威爾在軍事和外交方面都有很大成就,使得日耀帝國和周邊多個小國的關係有了很大改善。
而溫昭與他家族最終的結局,和威爾脫不了干係。
想到這,溫昭便聽見一旁樂師吹奏起樂器,眾人的目光都往大門聚攏。
年輕的元帥身著筆挺的黑色軍服,肩上的勳章閃爍著金色光芒。他身姿挺拔,步伐沉穩,暗紅色的眸子看向誰時,誰便會頓覺後背生寒。
這般強大的氣場,帶著能夠掌控一切的淡然,讓眾貴族不由得心生敬畏,談話的聲音戛然而止。
“女王陛下。”
威爾右手握住帽簷中央,將軍帽摘下,微微俯身,朝艾瑞爾行禮。
艾瑞爾抬手,道:“歡迎歸國,威爾元帥。”
威爾頷首,又轉身面對溫昭:“王子殿下。”
就是這個什麼威爾元帥,害得他大清早就被賽勒斯叫醒...
這麼想著,溫昭心底不是很快活,於是他不吭聲,像是有意不給元帥面子。
“溫昭。”
艾瑞爾習慣了自己這個兒子的脾氣,但現在是眾目睽睽之下,她只是低聲提醒了溫昭一句,並未說出什麼過分嚴厲的話語。

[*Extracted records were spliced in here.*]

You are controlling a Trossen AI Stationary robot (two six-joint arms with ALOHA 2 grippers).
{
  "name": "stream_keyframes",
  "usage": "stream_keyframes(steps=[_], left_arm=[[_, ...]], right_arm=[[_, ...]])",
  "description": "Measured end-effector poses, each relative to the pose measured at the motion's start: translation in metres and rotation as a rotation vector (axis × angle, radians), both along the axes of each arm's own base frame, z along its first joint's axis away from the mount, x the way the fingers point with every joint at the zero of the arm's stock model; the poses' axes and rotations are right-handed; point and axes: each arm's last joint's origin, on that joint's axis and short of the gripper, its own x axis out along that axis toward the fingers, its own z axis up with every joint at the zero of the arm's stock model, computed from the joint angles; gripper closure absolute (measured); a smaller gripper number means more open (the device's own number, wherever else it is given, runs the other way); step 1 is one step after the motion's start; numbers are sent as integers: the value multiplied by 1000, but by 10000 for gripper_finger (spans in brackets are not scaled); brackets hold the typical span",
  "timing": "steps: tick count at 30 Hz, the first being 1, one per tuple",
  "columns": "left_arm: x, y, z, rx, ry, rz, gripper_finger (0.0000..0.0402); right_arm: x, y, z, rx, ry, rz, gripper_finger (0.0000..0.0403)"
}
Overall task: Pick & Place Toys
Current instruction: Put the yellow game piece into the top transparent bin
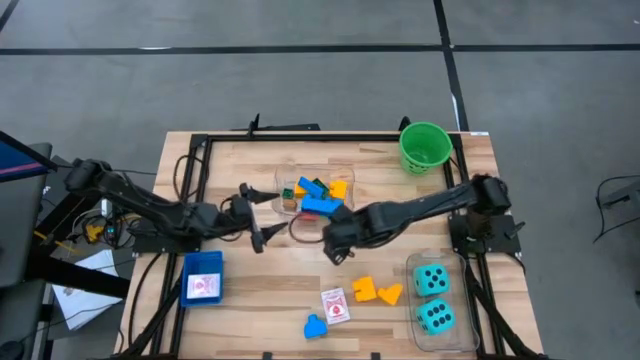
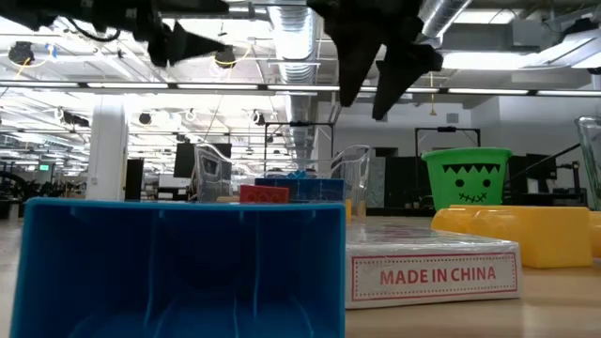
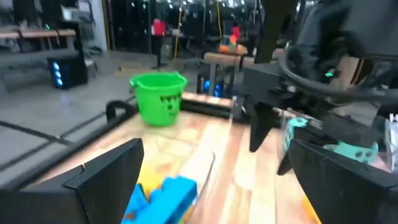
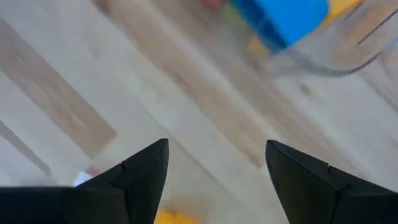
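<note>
My right claw (image 1: 335,250) hangs spread wide and empty; the yellow bricks (image 1: 376,291) lie just beyond it, probably light, hard and slick, so I'd pinch flat sides.

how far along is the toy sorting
Partly done. Bricks sit in the middle clear tub, two dice in the right tub. Both grippers, left and right, are open and empty. Yellow bricks, a blue piece and a card remain loose.

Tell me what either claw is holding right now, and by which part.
Nothing is held. The right claw is open over bare wooden table; the left claw is open near the clear plastic tub of bricks.
</note>
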Motion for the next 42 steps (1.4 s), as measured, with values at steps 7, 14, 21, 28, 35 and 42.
stream_keyframes(steps=[7,14,21,28,35,42], left_arm=[[13,-7,-27,-113,77,-41,4],[22,-20,-55,-133,189,-73,4],[27,-31,-67,-133,231,-169,4],[31,-29,-59,-103,164,-232,4],[34,-24,-58,-88,164,-263,4],[37,-16,-57,-96,152,-253,4]], right_arm=[[13,24,-25,-11,181,-6,142],[7,56,-39,0,180,-59,142],[-4,79,-38,-20,146,-146,142],[-17,104,-38,-25,94,-243,142],[-29,134,-44,12,37,-339,142],[-28,145,-80,-10,121,-395,142]])
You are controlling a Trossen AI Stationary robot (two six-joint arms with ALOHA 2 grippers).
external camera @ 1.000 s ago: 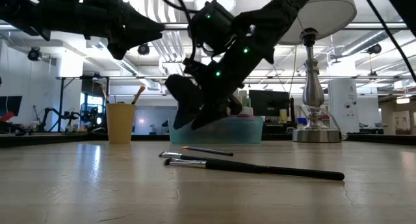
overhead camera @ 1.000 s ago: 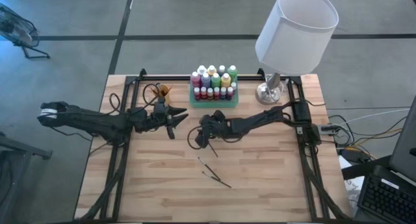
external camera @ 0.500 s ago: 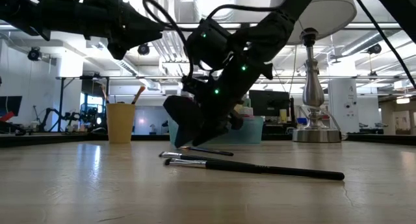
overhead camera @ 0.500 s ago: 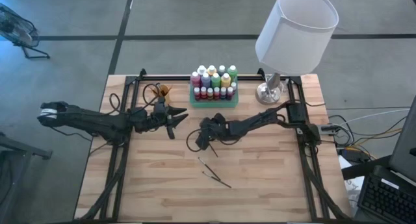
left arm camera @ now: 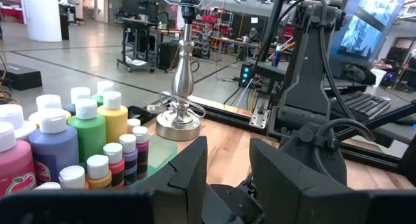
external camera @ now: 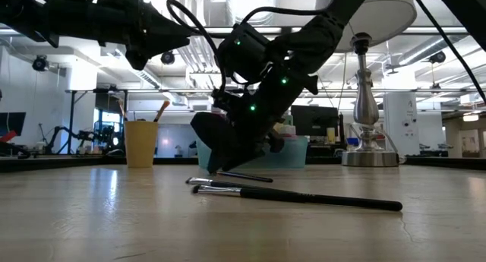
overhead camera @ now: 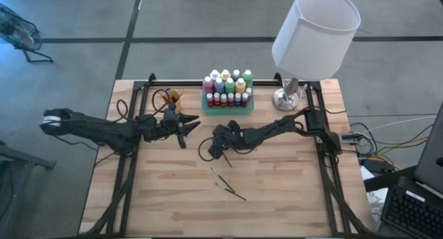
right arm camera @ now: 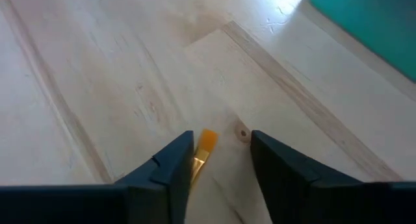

溫昭撇嘴,終於開口了:“抱歉,威爾元帥,為了參加這個歡迎宴會,我實在起得太早,精神不是很好。”
恩賜般給了元帥一個臺階,其實又是另一番羞辱。
威爾視線停留在溫昭身上兩秒,便轉開了,像是完全不把溫昭的一番諷刺放在心裡。
這就是傳言中性情乖戾的王子殿下麼,不過一隻爪子都沒長齊的小貓,只會虛張聲勢,沒有一點威懾力。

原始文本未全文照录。